Jui Wang, professor of chemistry and Einstein Professor of Science at UB, said the new compound has inhibited reverse transcriptase, the critical enzyme in AIDS virus replication.
In in vitro studies, he added, it has inhibited this enzyme in HIV-1, HIV-2, AZT-resistant HIV and a strain of HIV that is resistant to Nevirapine, a drug being used to treat AIDS.
"In addition, this compound was also able to inhibit the reverse transcriptase enzymes from two other viruses, which differ extensively in their amino-acid sequences from the HIV reverse transcriptase," Wang explained. "These results imply that the compound probably is mutation-insensitive and, therefore, should be effective against all retroviruses with similar reverse transcriptase structures."
He reported the results on Nov. 21 at a meeting on "Novel HIV Therapeutic Strategies" held in McLean, Va., by Cambridge Healthtech Institute.
Wang said an important reason for the new molecule's efficacy is that it fills the entire binding cleft of HIV-1 reverse transcriptase.
It is the first potential anti-AIDS molecule that has demonstrated an ability to do this.
Wang said that because its binding is not dependent on specific amino-acid residues, the compound would not be compromised if some of them change as a result of viral mutation.
"Because the molecule fits into the whole cleft of the virus, it prevents reverse transcriptase from making viral DNA, thereby preventing viral replication," said Wang.
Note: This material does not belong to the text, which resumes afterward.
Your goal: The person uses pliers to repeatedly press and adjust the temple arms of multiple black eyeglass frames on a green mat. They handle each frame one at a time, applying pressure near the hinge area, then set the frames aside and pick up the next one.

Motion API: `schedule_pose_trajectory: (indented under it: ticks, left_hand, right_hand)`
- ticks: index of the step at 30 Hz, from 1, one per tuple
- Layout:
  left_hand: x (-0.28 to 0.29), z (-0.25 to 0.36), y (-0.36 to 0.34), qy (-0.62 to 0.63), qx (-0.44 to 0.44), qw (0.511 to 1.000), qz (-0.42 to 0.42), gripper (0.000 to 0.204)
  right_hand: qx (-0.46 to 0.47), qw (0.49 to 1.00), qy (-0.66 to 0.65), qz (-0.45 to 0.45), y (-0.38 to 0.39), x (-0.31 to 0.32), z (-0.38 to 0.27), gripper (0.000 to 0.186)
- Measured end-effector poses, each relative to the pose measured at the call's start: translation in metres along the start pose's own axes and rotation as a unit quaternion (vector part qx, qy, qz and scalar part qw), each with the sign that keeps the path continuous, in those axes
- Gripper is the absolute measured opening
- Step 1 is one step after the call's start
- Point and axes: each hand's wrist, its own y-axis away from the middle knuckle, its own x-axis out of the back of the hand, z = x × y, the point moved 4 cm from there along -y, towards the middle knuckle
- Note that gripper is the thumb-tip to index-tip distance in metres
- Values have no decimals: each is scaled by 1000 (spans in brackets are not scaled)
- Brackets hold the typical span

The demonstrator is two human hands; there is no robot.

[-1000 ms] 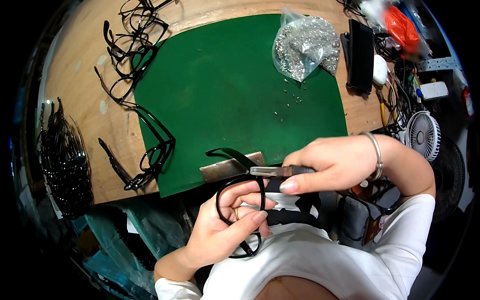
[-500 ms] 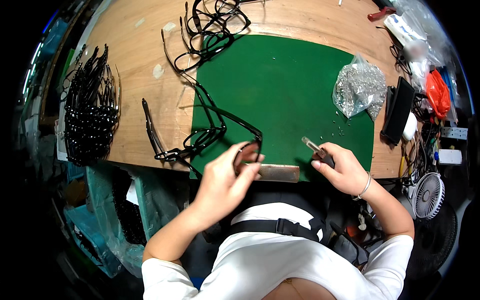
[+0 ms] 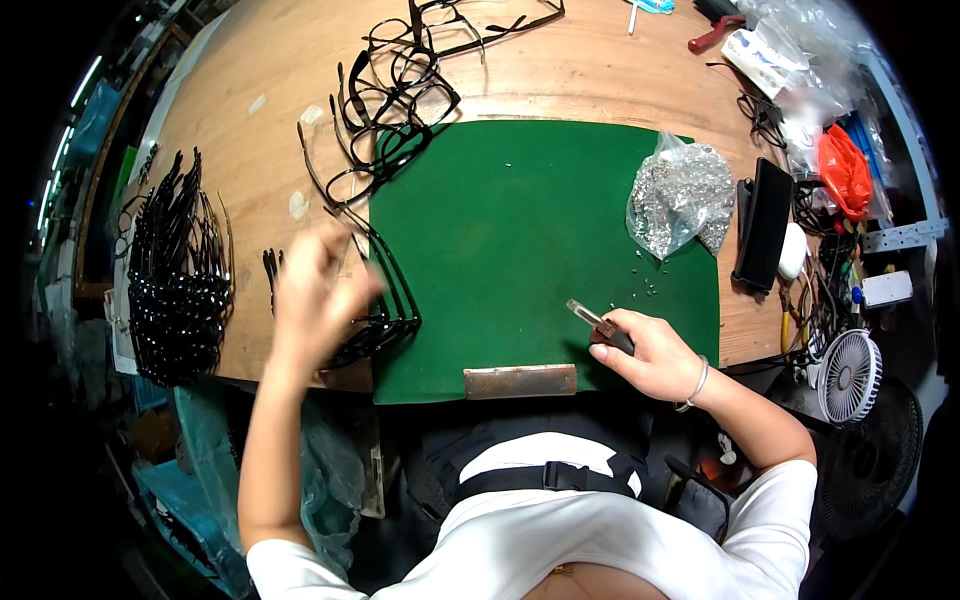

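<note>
My left hand (image 3: 318,295), smeared by motion, hovers over black eyeglass frames (image 3: 400,322) by the mat's left edge. Its fingers are too blurred to show whether they grip anything. My right hand (image 3: 655,352) is closed around a small dark-handled tool (image 3: 588,318) with a shiny, pale tip pointing up and left; its exact kind is unclear. Below it spreads a green mat (image 3: 500,250). A rough-faced metal block (image 3: 520,382) lies at the mat's front edge. More black eyeglass frames (image 3: 385,150) are strewn along the mat's upper left.
A dense stack of glossy black frames (image 3: 180,320) occupies the table's left. On the mat's right sits a see-through bag of tiny silvery parts (image 3: 680,200), several spilled nearby. Farther right are a black case (image 3: 764,225), a red bag (image 3: 846,172) and a white fan (image 3: 850,376).
My left hand has moved left from the metal block to the frames beside the mat. The eyeglasses it held now appear among those frames. My right hand still holds the tool; the view has shifted.
</note>
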Motion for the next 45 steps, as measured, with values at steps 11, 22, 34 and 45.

The compound, poly-2'-O-(2,4-dinitrophenyl)-poly (A) (DNP-poly A), is an oligonucleotide inhibitor, the first that permeates the viral envelope and cell membrane and which is not degraded by ribonuclease.
So far, in vivo studies conducted by the UB group using an improved version of this DNP oligonucleotide on mice infected with leukemia have shown that the new compound also eliminated the presence of this virus in the blood.
"After treatment was stopped for two months, the virus did not return," said Wang.
According to Wang, those studies show that even at very low dosages, such as .25 mg per kg of body weight, the compound is able to stop the replication of a retrovirus similar to HIV.
A patent was issued on the compound earlier this year and a second patent on it has been filed.